Ocean circulation patterns along the continental shelf in the Australian Antarctic Basin remain poorly understood due to the scarcity of in-situ observations and limited modeling studies. In this dynamically complex and climatically important region, the Ross Gyre, Antarctic Slope Current, and Antarctic Circumpolar Current converge just offshore of the George V Land continental shelf. If warm deep water could access the continental shelf and increase basal melt rates along the George V Land coastline, marine-terminating glaciers in the region could retreat and threaten the stability of the vast Wilkes Subglacial Basin. Here, we explore potential pathways for warm deep water to access the shelf along the George V Land coastline using output from the Southern Ocean State Estimate (SOSE) model. We use the SOSE output to map bottom temperatures and identify where warm bottom water could come close to the grounding line due to bathymetric steering. While SOSE provides observationally constrained hydrographic estimates along the George V Land continental shelf, there are substantial discrepancies between the model’s estimates and observations.

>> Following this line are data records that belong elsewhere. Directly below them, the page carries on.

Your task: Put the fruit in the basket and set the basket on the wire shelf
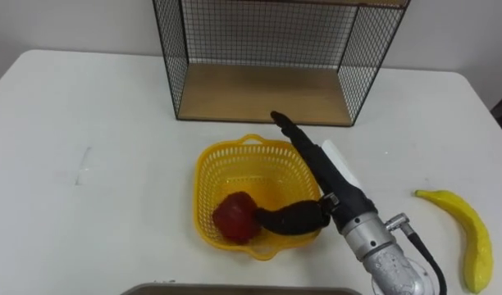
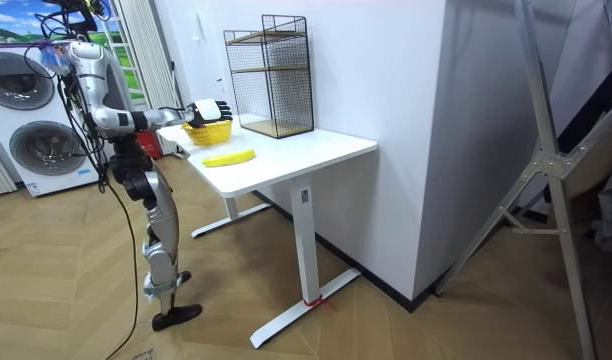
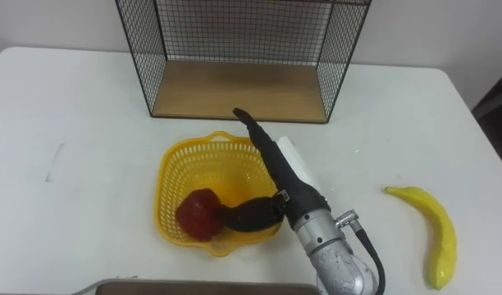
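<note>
Nearest you, the right robot hand (image 1: 331,187) lies over the basket (image 1: 202,174), fingers straight and open, gripping nothing, its thumb touching the one red fruit (image 1: 234,218) inside. The one banana (image 1: 469,235) lies well apart on the worktop (image 1: 87,164) to the right; it looks soft and easily bruised, so take it gently round the middle. The single basket seems light, bendy plastic, best held by a rim handle, and one shelf (image 1: 259,92) stands just beyond.

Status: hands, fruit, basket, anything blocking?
Right hand open over basket, thumb at red fruit inside. Banana not yet in, on table to basket's right. Basket sits before wire shelf, path unobstructed.
</note>
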Robot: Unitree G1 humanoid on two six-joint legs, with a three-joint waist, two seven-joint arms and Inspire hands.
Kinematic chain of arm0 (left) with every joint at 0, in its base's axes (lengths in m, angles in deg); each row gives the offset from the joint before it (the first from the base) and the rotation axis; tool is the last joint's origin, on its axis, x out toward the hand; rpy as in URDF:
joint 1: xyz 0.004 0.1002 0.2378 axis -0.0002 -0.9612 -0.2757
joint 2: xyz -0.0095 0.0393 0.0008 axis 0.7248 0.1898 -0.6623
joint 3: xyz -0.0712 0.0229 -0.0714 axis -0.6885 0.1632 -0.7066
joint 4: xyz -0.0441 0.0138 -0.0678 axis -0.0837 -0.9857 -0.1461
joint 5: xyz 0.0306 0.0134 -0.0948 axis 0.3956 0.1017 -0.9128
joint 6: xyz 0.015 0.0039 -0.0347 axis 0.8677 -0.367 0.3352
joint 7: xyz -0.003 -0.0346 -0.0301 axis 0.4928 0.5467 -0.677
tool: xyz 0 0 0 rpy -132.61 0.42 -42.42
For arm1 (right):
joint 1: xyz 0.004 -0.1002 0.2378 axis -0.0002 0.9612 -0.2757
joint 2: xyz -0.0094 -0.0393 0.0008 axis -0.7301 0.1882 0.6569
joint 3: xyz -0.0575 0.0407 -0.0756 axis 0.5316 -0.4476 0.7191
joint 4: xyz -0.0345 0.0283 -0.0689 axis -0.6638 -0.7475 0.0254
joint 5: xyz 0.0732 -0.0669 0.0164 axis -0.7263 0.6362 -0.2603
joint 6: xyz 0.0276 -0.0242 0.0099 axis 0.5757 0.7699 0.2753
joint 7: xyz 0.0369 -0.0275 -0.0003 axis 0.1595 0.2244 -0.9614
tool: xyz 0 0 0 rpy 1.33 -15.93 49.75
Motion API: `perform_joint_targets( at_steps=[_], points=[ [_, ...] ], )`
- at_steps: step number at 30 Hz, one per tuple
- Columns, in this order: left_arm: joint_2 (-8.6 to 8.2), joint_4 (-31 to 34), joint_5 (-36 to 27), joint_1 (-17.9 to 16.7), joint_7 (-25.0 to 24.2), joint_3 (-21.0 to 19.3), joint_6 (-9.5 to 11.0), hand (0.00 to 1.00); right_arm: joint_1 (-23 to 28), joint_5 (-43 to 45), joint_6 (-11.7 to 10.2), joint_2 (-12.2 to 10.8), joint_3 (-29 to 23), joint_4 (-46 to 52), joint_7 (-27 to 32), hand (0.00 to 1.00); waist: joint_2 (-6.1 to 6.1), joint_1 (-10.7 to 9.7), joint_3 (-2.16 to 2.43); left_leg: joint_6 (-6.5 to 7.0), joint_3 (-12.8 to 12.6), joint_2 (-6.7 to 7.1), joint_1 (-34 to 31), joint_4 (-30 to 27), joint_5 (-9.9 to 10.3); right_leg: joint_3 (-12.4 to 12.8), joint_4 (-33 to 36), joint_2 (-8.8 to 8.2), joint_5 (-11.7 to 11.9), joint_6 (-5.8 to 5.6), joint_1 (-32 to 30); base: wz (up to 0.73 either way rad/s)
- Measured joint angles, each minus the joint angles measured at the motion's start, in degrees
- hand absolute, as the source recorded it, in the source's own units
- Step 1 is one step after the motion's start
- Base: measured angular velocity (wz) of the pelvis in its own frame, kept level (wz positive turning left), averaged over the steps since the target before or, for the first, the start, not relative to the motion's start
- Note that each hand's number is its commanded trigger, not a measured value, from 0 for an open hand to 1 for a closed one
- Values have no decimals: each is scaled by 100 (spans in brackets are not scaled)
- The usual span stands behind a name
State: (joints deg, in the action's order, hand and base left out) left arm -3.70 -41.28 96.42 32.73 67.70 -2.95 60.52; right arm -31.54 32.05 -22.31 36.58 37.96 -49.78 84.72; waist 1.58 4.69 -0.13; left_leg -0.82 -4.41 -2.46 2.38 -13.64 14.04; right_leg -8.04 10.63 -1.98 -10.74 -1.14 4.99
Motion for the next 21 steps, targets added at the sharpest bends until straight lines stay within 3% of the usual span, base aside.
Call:
perform_joint_targets(
  at_steps=[8, 14, 19, 21],
  points=[
    [-15, -1, 1, -27, 19, -4, -46, 0, -7, -382, 7, -48, -30, 56, 4, 0, -51, 30, 1, 0, -38, 0, 4, 11, 0, 70, 2, 3, 0, 0, -26, -2],
    [-47, 0, -95, -206, 23, 5, -23, 0, -10, -1179, 4, -189, -323, 170, 285, 0, -150, -115, 21, 0, -20, 0, 19, 10, 0, 38, 5, 2, 0, 0, -2, 2],
    [-45, -9, -107, -309, 146, -10, 80, 0, -27, -1627, -190, -205, -823, 521, 712, 0, -155, -252, 25, 0, -62, 0, 65, 3, -2, 83, 13, 3, 0, 0, 14, -3],
    [-44, -19, -116, -341, 195, -14, 107, 0, -30, -1769, -262, -220, -1045, 541, 920, 0, -130, -312, 5, 0, -88, -1, 121, 21, -1, 107, 12, 3, 0, -1, 63, -8]
  ],
)
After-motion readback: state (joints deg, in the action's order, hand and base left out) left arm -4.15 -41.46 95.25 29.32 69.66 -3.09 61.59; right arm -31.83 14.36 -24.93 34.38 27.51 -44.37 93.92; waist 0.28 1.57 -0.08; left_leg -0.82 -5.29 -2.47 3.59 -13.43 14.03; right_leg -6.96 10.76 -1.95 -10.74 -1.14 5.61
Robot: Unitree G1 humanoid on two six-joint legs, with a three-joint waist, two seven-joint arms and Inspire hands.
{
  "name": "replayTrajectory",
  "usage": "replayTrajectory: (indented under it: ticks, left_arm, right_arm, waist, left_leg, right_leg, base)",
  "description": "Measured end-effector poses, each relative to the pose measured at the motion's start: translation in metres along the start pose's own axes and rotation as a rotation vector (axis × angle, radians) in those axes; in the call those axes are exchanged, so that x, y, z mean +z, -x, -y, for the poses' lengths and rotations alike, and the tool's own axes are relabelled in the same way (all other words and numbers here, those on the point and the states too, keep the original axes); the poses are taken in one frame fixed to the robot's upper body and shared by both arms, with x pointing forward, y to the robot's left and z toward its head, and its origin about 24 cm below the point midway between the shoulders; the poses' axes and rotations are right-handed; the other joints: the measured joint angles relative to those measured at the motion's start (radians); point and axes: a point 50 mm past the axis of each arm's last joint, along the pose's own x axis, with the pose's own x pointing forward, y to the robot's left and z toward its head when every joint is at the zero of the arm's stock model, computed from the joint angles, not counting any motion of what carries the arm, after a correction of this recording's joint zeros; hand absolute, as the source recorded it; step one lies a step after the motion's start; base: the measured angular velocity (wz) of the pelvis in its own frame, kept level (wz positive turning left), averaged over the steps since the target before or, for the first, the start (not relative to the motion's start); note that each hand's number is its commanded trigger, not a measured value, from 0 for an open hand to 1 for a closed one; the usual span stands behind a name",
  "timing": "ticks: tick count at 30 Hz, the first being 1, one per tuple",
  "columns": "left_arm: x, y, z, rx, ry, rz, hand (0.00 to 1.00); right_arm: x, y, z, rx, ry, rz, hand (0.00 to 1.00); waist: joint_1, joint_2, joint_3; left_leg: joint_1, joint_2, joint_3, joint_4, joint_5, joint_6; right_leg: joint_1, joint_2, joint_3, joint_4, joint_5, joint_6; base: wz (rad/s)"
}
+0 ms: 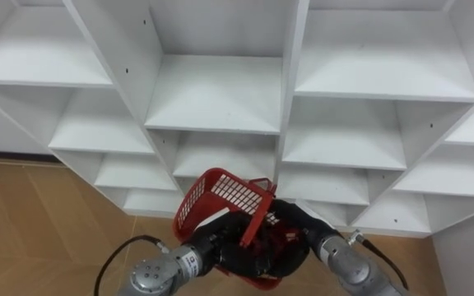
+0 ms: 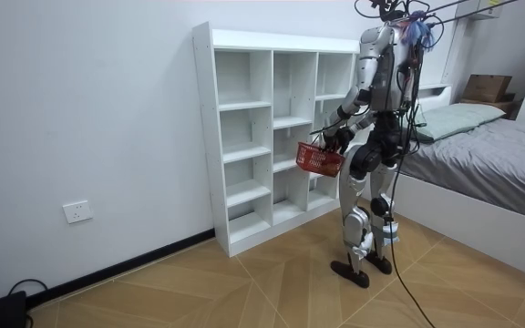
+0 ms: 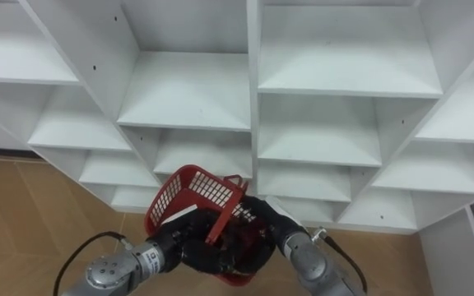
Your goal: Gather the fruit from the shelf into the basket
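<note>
I have the red basket (image 1: 218, 193) low before the closet (image 1: 220, 90). My left hand (image 1: 223, 236) has its fingers curled on the rim; my right hand (image 1: 293, 220) is beside it, grip I cannot tell. I judge the basket light, stiff plastic, best held by the handle.

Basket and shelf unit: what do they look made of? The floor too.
Basket: red moulded plastic by the look, its wall a grid of slots. Shelf unit: probably white laminated board, with smooth matt faces and small drilled holes in the uprights. Floor: wood or wood-look planks with visible grain; I cannot tell which.
</note>
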Motion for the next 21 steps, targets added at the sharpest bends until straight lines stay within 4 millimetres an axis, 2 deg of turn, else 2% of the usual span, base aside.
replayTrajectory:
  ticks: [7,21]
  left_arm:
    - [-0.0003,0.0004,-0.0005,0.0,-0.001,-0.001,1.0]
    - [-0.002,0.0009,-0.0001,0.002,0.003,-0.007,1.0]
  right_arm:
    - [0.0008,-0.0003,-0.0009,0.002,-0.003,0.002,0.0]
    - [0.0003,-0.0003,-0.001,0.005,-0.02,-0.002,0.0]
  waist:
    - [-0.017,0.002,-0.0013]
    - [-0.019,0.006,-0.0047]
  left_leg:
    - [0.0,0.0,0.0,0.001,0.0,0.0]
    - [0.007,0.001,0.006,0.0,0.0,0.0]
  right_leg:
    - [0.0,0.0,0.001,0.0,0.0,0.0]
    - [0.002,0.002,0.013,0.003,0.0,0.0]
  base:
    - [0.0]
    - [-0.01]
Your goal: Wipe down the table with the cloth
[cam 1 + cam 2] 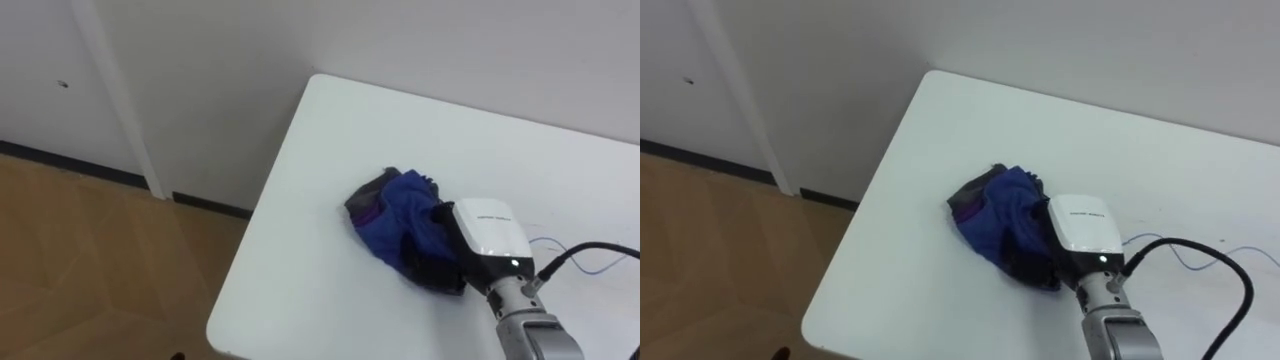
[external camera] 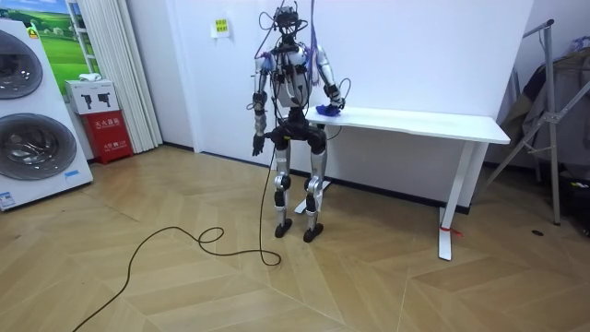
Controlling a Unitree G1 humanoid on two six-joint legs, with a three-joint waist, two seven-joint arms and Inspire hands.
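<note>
Cloth [image 1: 395, 215] bunched near tabletop [image 1: 320, 120] corner | right hand [image 1: 485, 235] on it, grip cannot tell | left hand [image 2: 259, 145] hangs idle | risk: a leftward push could send cloth off edge

cloth [image 1: 392, 212] on table [image 1: 320, 140], right hand [image 1: 490, 238] atop

Crumpled blue-and-dark cloth [image 1: 393, 212]: soft, matt, wrinkled fabric. White rectangular table [image 1: 330, 140]: smooth, matt top. Right hand [image 1: 488, 238]: white shell, glossy plastic. Light wooden herringbone floor [image 1: 80, 260]: faint sheen.
</note>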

Most notably, SOSE does not reproduce the dense, high salinity shelf waters observed in the region. SOSE is a model-generated best fit to Southern Ocean observations, so biases could be present in sparsely sampled regions like this one. To further examine the dynamics of this region, we also present preliminary results from an idealized ocean circulation model that explores the sensitivity of cross-shelf heat transport to changes in local heat and wind forcing.